Now I have to face the realization that I might actually die in my traces here. I’m 66. Ten years of Mary and I’m 76. Time for folks to start looking for my caregiver. So this is not an interlude. This is my life. Somehow, I have to make it count for something.
Things I am exploring are:
1. How to make a living while my time is broken up throughout the day between caregiving and time away from Mary (and I am grateful that at this point I do have time away from her). Mary has no money to pay me and NY has no program to provide stipends to caregivers.
2. How to do something constructive with my time when, as noted above, my time away is fragmented throughout the day.
3. How to deal with days on end of speaking to no one but Mary and, perhaps, the checkout person at the grocery store. Oh, and my cats Papaya and Prince Hairy. There has to be a positive spin on this one somewhere – nurturing my monastic side?
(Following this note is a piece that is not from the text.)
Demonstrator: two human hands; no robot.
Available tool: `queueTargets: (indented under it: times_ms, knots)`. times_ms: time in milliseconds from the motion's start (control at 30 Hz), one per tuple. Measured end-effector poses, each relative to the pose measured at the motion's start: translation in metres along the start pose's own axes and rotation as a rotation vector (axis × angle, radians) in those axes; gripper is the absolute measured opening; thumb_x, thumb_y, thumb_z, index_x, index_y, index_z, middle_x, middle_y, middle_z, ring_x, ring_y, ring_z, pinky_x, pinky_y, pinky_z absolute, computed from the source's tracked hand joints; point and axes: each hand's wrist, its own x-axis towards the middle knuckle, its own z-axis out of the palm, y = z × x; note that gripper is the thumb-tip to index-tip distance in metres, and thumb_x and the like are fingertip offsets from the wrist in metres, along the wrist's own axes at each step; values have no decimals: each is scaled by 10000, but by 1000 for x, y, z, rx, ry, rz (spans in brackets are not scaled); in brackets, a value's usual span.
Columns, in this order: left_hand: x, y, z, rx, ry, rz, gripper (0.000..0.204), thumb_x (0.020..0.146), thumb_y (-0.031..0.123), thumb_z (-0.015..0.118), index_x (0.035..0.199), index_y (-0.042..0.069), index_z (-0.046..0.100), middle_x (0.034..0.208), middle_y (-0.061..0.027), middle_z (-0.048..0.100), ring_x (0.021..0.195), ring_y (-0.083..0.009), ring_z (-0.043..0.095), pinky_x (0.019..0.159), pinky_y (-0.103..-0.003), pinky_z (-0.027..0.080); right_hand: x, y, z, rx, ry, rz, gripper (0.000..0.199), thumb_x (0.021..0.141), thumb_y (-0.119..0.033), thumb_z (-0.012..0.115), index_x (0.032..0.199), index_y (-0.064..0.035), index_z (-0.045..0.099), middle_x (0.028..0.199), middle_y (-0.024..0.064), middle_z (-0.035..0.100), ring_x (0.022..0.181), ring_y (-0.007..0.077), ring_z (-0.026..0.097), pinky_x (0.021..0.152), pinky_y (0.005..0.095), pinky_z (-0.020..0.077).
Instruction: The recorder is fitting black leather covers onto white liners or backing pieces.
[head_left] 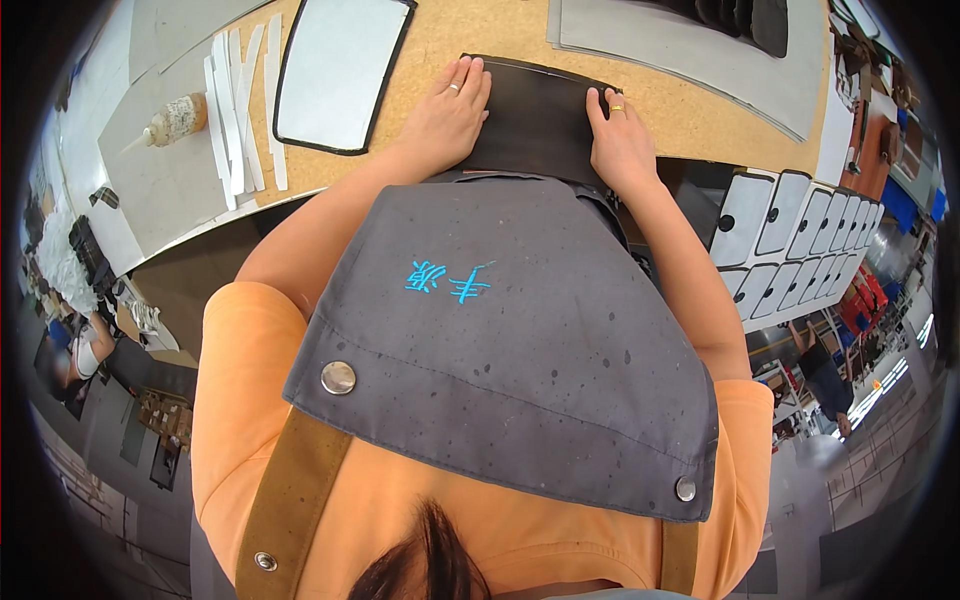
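A black sheet, leather-like in look (535,118), lies at the near edge of the tan work table, with its near end against my grey apron (500,320). My left hand (452,118) rests flat over its left side, fingers stretched towards the far left corner. On the opposite side, my right hand (622,142) lays its fingertips on the far right corner, fingers slightly bent and apart. A thin pale line runs along the sheet's far edge. Left of my left hand is a white panel with a black border (333,72).
White strips (240,110) and a glue bottle with a pointed nozzle (172,120) lie at the left. Large grey sheets (680,65) carry dark pieces (745,25) at the far right. Several white black-edged panels (785,215) stand in rows at the right. Other people are in the background.
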Motion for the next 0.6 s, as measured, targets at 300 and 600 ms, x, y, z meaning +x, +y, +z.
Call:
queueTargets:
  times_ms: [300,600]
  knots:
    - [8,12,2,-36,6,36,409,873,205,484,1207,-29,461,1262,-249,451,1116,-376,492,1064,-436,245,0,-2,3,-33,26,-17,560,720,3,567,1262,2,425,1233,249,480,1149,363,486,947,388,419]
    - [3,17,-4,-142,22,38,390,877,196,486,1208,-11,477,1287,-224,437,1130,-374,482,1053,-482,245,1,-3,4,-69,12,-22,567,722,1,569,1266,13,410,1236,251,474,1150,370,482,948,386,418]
4. Making this a vocation, rather than just a job. This one is tough, because Mary is not, say, my sainted sister, but a real little s**t.
5. Developing mental discipline to keep myself motivated to be more consistent with meditation and exercise regimens.
My situation is pretty easy compared to most I’ve read about. I certainly don’t have the emotional pain involved with caring for a loved one. I am not whining, but have been hit with something that I hadn’t expected: a little frisson of panic at the thought that this is it. I am sure others have experienced this. I am just new at the game and feeling my way.